Kim Allahü teâlânın rızâsını, nefsinin arzu ve isteklerine tercih ederse, Allahü teâlâ da o kuldan râzı olur. Kim insanların rızâsını tercih etmek sûretiyle, Allahü teâlânın gazabına sebep olacak şeyi yaparsa, o kimseye hem Allahü teâlâ gazab eder, hem de onu insanların gözünden düşürür. İslâm âlimlerinden birisi şöyle buyurmuştur: "Kim Allahü teâlânın katındaki derecesinin ne olduğunu bilmek istiyorsa, Allahü teâlânın rızâsını ne kadar gözettiğine baksın."

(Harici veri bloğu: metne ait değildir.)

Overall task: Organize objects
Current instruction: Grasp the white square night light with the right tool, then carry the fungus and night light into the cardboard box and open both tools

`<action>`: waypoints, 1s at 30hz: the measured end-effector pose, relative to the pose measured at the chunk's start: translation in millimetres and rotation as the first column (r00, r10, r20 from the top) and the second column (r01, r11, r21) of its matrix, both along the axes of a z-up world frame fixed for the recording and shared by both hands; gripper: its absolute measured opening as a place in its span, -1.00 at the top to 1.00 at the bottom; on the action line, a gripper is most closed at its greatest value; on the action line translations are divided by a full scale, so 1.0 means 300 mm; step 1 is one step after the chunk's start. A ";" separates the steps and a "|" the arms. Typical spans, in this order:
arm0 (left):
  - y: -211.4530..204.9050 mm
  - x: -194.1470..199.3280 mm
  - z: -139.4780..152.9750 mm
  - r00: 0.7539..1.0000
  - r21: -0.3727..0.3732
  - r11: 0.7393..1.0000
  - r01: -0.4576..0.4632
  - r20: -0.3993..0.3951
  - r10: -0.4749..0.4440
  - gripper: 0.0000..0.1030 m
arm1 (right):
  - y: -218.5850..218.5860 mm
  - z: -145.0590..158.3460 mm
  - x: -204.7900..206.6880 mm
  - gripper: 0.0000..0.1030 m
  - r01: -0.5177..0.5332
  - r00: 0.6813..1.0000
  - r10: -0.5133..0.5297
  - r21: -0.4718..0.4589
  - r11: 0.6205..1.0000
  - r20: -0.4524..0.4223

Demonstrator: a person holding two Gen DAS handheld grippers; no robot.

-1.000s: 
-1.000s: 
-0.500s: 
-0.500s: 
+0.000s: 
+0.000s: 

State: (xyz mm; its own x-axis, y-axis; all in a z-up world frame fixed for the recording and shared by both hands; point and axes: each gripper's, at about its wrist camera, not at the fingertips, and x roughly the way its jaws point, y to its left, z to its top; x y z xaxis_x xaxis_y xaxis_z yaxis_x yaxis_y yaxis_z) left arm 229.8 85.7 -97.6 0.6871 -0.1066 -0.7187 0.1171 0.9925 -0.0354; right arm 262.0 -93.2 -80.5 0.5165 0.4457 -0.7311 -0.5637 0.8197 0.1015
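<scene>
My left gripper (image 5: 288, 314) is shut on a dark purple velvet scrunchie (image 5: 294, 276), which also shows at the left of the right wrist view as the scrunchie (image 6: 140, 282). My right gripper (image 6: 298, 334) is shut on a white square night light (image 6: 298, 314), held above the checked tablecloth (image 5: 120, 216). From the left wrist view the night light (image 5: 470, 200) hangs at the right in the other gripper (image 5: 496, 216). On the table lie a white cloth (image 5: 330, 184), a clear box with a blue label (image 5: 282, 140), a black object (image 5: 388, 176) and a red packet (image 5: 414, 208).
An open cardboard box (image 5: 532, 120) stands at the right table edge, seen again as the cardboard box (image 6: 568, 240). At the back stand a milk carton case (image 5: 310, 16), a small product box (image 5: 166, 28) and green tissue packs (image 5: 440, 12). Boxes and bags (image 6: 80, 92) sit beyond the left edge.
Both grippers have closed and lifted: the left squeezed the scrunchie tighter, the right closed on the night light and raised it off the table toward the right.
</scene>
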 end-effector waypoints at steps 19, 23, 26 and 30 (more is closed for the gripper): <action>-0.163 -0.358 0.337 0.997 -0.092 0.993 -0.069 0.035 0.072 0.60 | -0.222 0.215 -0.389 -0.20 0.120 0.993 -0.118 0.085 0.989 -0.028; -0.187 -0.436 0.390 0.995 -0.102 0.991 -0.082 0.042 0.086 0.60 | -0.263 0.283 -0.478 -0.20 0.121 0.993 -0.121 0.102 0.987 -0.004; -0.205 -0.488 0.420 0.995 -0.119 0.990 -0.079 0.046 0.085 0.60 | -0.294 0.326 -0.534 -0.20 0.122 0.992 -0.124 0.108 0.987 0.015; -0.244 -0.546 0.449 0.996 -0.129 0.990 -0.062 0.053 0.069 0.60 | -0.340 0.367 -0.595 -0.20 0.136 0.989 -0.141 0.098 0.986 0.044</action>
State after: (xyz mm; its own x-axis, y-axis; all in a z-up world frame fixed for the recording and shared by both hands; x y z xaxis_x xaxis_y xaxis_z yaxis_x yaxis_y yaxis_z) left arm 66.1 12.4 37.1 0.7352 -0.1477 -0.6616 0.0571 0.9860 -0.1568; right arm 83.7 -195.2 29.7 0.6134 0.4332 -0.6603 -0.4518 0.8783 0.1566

"Allah'ım! Hakka yardım eyle. Doğruyu izhâr eyle! Bu ümmete doğru işlerinde yardım eyle. Bununla dostların azîz, düşmanların zelîl olsun. Sana itâat edilip yasaklarından sakınılsın!"

Bu cevap bid'at ehline ulaşınca, ellerine büyük bir fırsat geçtiğine, artık İzzeddîn bin Abdüsselâm'ın sonunun geldiğine kesin gözle bakıyorlardı. Derhal bu cevapları Sultan Eşref'e ulaştırdılar. Sultan Eşref, cevapları görünce çok kızdı ve; "Demek ki, bana onun hakkında söyledikleri doğru imiş. Biz de onu, zamânımızda ilim ve dindarlık bakımından bir tâne diye biliyorduk. Şimdi onun fâsıklardan, hattâ İslâmdan bile çıktığı anlaşılmış oldu." dedi. Bu sırada Sultan Eşref, yanında memleketin her tarafından gelmiş bir grup fıkıh âlimi ile berâber, Ramazân-ı şerîf ayında bir iftar sofrasında idiler. Orada bulunanların hiçbirisi, sultâna cevap verme cesâretinde bulunamadı. Hattâ bâzıları, bozuk îtikâdda olan kimselerin sözlerini tasvîb eder yollu sözler sarfettiler. Hattâ onların dedikleri gibi fetvâ verdiklerini ifâde ediyorlardı.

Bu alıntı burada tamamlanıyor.